** INFORMATION SHOWN follows **
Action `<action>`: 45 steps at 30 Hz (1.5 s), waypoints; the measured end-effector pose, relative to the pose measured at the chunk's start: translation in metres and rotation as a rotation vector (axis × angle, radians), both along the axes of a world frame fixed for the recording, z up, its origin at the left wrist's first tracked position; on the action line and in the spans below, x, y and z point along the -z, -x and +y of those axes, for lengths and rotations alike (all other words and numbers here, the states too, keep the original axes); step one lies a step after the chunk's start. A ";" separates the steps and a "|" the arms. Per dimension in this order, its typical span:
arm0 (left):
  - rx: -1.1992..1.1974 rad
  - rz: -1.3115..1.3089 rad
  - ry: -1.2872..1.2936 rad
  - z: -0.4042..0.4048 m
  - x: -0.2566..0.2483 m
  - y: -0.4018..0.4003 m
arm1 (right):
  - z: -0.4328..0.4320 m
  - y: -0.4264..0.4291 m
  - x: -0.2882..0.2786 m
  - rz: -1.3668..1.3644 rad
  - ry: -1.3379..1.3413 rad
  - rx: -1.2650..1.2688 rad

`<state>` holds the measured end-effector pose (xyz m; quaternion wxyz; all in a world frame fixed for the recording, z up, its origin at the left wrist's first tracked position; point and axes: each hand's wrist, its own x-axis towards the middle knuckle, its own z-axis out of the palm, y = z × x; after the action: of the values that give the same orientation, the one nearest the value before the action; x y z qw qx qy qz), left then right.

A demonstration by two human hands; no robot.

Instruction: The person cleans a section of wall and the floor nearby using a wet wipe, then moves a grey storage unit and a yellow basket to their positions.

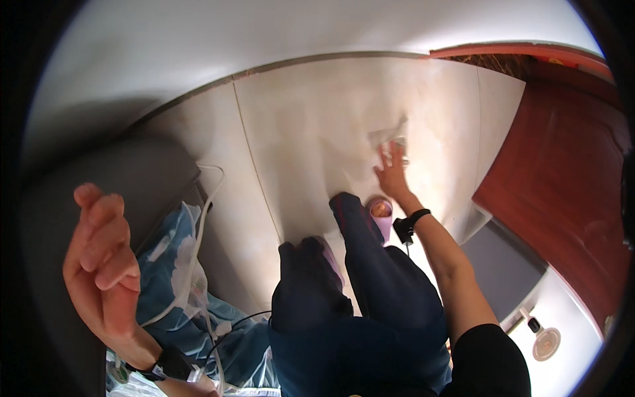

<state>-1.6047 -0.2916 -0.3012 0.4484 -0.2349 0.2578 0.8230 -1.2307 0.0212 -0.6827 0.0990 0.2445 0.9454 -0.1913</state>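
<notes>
My right hand (393, 167) reaches down over the pale tiled floor (307, 144), its fingers spread at a blurred, whitish flat thing (387, 138). Whether the fingers grip it cannot be told. Close below that hand is my foot in a pink slipper (381, 213). My left hand (106, 248) is raised at the left, fingers curled loosely, with nothing visible in it. It is in front of grey upholstered furniture (149, 159) and beside blue fabric or plastic (168, 248). Both wrists wear black straps with devices.
A white cable (201, 233) loops over the blue material at the left. Reddish-brown wooden furniture (555, 164) stands at the right, above a grey panel (501, 268). A round brown disc (546, 344) is on a white surface at the lower right. The white wall (297, 30) bounds the floor.
</notes>
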 end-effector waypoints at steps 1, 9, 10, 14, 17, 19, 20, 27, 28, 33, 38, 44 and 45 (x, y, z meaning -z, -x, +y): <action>0.005 0.003 0.000 -0.002 0.001 -0.002 | -0.023 0.007 -0.015 0.009 0.043 -0.141; 0.125 0.061 -0.068 0.012 0.019 0.014 | -0.083 -0.031 -0.044 -0.028 0.589 -0.577; 0.114 0.074 -0.058 0.011 0.015 0.009 | -0.081 -0.026 -0.061 0.010 0.618 -0.517; 0.072 0.003 -0.110 -0.008 0.014 0.006 | -0.050 -0.044 -0.119 0.208 0.471 -0.211; -0.091 -0.086 -0.134 -0.011 0.012 -0.018 | -0.018 -0.077 -0.183 0.235 0.495 0.008; -0.177 -0.187 -0.181 -0.010 -0.006 -0.054 | -0.008 -0.101 -0.233 0.188 0.523 0.157; -0.205 -0.232 -0.174 -0.012 -0.017 -0.075 | -0.007 -0.110 -0.260 0.209 0.581 0.251; -0.099 -0.607 -0.122 -0.004 -0.109 -0.233 | -0.042 -0.170 -0.455 0.250 0.729 0.672; -0.051 -0.617 -0.075 -0.002 -0.127 -0.254 | -0.053 -0.180 -0.481 0.285 0.769 0.732; 0.099 -0.634 0.066 -0.015 -0.218 -0.336 | -0.097 -0.217 -0.603 0.317 0.767 0.824; 0.205 -0.600 0.062 -0.051 -0.280 -0.374 | -0.118 -0.253 -0.681 0.514 0.981 0.972; 0.337 -0.407 0.188 -0.049 -0.353 -0.405 | -0.145 -0.294 -0.746 0.773 1.335 1.242; 0.363 -0.387 0.185 -0.043 -0.364 -0.410 | -0.149 -0.295 -0.756 0.845 1.401 1.266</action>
<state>-1.1945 -0.3346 0.0624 0.6059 -0.3779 0.2793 0.6419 -0.9360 -0.1276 0.0735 -0.2397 0.4975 0.2782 -0.7859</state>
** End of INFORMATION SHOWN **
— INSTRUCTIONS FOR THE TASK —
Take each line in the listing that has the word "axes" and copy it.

— ANSWER SECTION —
Action `<action>`: 45 steps at 30 Hz (1.5 s), waypoints; the measured end-effector pose, relative to the pose measured at the chunk's start: translation in metres and rotation as a rotation vector (axis × angle, radians), both along the axes of a world frame fixed for the recording, z up, its origin at the left wrist's first tracked position; on the action line and in the spans below, x, y and z point along the -z, -x and +y of those axes, for lengths and rotations alike (all other words and numbers here, the states too, keep the original axes); step one lies a step after the chunk's start. A ";" separates the steps and a "|" the arms. Per dimension in this order, its typical span:
`<state>` holds the measured end-effector pose (xyz m; quaternion wxyz; all in a world frame fixed for the recording, z up, its origin at the left wrist's first tracked position; point and axes: each hand's wrist, its own x-axis towards the middle knuckle, its own z-axis out of the palm, y = z × x; after the action: of the values that give the same orientation, the one nearest the value before the action; x y z qw qx qy qz), left then right.

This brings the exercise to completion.